● **Problem details**: Which lines in the data below contain the word "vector"? Pull each of them out.

***

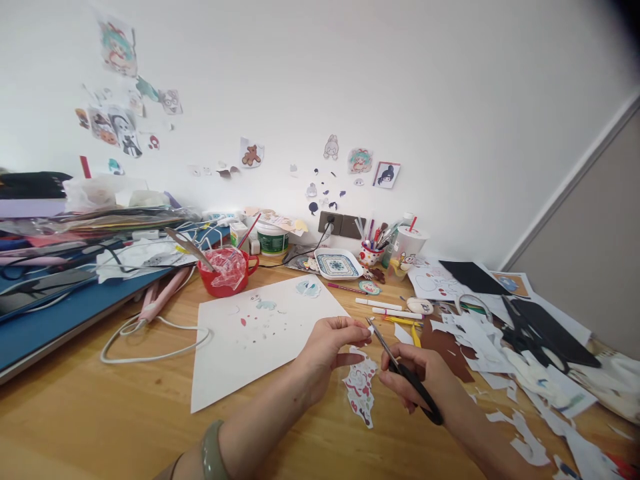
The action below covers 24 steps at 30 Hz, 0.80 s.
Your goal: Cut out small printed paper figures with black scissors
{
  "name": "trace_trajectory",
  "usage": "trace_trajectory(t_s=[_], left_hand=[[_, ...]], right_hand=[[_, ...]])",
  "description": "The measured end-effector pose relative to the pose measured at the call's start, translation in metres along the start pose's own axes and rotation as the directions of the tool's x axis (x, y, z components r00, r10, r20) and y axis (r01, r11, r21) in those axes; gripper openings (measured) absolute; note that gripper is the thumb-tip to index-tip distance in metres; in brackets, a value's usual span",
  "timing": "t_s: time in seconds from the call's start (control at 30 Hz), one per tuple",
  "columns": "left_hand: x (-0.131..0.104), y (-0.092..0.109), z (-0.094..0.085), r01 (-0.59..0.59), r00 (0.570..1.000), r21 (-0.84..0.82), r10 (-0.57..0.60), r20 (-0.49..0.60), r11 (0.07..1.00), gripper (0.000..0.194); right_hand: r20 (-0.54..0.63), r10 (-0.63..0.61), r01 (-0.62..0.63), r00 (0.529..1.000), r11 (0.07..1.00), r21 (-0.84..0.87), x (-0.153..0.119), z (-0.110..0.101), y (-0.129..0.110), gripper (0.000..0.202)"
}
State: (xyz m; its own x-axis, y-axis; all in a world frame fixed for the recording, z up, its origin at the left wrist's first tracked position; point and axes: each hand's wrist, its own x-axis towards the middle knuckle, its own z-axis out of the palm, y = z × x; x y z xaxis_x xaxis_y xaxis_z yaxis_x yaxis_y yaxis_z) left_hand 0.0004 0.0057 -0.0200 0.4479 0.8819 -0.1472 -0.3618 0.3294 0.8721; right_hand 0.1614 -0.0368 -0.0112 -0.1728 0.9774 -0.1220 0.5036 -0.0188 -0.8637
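Near the middle of the table, my left hand (pixel 333 347) pinches a small white paper scrap (pixel 371 329) between thumb and fingers. My right hand (pixel 425 373) is wrapped round black-handled scissors (pixel 385 345), whose blade tips meet the scrap at my left fingertips. Below my left hand lies a white paper cutout (pixel 361 393) with red and green drawn shapes. To the left is a large white sheet (pixel 220 360) bearing a small teal figure (pixel 266 304) and several tiny coloured pieces.
Paper offcuts (pixel 530 440), brown paper (pixel 443 350) and a second pair of scissors (pixel 533 337) crowd the right side. A red cup (pixel 223 273), square dish (pixel 337 264) and pen cup (pixel 371 255) stand at the back. A white cable (pixel 150 360) loops at left.
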Motion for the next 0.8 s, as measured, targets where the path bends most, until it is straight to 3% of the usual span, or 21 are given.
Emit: trace_trajectory(t_s=[0.8], left_hand=[[0.0015, -0.0002, 0.0006, 0.05, 0.999, -0.01, -0.049, 0.015, 0.999, 0.024]], right_hand=[[-0.002, 0.009, -0.009, 1.0, 0.997, 0.073, 0.0011, 0.0036, -0.0016, 0.017]])
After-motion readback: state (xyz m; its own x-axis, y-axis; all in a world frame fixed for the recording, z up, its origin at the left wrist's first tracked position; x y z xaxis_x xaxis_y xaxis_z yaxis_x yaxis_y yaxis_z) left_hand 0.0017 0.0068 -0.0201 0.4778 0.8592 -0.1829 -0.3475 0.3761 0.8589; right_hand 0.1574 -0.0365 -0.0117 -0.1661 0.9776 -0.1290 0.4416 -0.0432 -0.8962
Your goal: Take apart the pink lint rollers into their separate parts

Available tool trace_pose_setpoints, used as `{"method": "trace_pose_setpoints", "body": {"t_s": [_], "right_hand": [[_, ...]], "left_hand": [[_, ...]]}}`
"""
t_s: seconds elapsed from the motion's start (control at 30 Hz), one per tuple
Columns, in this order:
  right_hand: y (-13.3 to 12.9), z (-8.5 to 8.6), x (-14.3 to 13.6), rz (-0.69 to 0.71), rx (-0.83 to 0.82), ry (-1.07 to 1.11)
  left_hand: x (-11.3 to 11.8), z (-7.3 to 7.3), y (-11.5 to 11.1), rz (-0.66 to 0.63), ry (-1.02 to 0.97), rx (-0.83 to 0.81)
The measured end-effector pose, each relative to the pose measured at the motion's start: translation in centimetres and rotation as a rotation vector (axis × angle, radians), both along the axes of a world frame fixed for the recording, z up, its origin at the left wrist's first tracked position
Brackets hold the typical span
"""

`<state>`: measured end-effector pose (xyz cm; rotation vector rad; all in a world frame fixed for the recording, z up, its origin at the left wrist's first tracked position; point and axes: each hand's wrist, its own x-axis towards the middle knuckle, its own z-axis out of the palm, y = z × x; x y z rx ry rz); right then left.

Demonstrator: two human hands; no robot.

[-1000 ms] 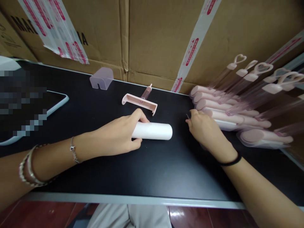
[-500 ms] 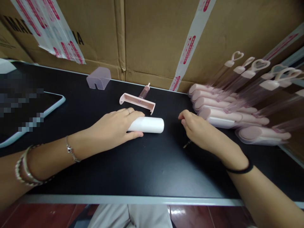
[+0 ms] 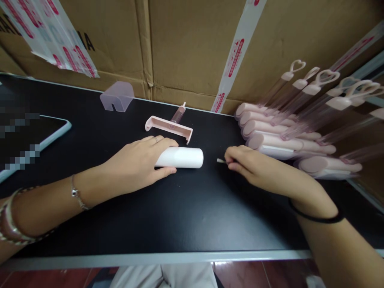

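Observation:
Lying on the black tabletop, a smooth white roll point(image 3: 187, 157) points toward the right. My left hand point(image 3: 142, 158) is closed around its left end, fingers over the top and thumb along the near side. A short way to the right, my right hand point(image 3: 243, 162) is closed in a pinch just above the table. From its fingertips pokes the pale tip of a small thin piece point(image 3: 221, 161); the rest is hidden in the fingers. Beyond the roll lies a pink bracket-shaped frame point(image 3: 169, 126) with a clear pinkish stem point(image 3: 179, 114).
Several pink lint rollers point(image 3: 270, 141) with clear handles and heart-shaped loops lie in a row at the right. A translucent purple cover point(image 3: 117, 97) stands at the back left. A pale-blue-edged device point(image 3: 57, 130) is at the left. Cardboard boxes point(image 3: 186, 48) line the back.
The thin piece in my right hand has swung from pointing down toward me to pointing left at the roll. My left hand stays on the roll. The view has shifted slightly.

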<state>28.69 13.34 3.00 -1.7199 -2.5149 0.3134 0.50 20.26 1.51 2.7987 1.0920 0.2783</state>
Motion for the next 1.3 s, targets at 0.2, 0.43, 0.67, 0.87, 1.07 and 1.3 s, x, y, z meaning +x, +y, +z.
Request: {"method": "trace_pose_setpoints", "body": {"t_s": [0.2, 0.43, 0.67, 0.87, 1.07, 1.3], "right_hand": [[-0.6, 0.4, -2.8, -0.009, 0.106, 0.158], [-0.7, -0.5, -4.0, -0.042, 0.209, -0.008], [-1.1, -0.5, -3.9, -0.001, 0.445, -0.175], [-1.4, -0.1, -4.3, 0.05, 0.562, -0.23], [-1.8, 0.2, -4.7, 0.082, 0.632, -0.388], [-1.1, 0.2, -3.2, -0.105, 0.536, -0.364]], "left_hand": [[0.0, -0.3, 0.0, -0.012, -0.026, 0.021], [0.2, -0.2, -0.4, -0.011, -0.025, 0.02], [0.1, -0.2, -0.6, -0.019, -0.037, 0.018], [0.2, -0.3, -0.6, -0.047, -0.052, -0.004], [0.1, -0.3, -0.5, -0.075, -0.083, -0.046], [0.4, 0.5, -0.2, 0.058, -0.23, -0.198]]}}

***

● **Exercise answer**:
The measured end-effector pose, each relative to the pose measured at the motion's start: translation in centimetres and rotation as a rotation vector (axis × angle, radians), both along the axes of a world frame fixed for the recording, z up, its origin at the left wrist's first tracked position
`<state>`: measured end-effector pose (xyz cm; rotation vector rad; all in a world frame fixed for the recording, z up, its origin at the left wrist's first tracked position; point and axes: each hand's wrist, its own x-axis towards the middle knuckle, its own z-axis out of the palm, y = z × x; x y z rx ry rz); right then left.

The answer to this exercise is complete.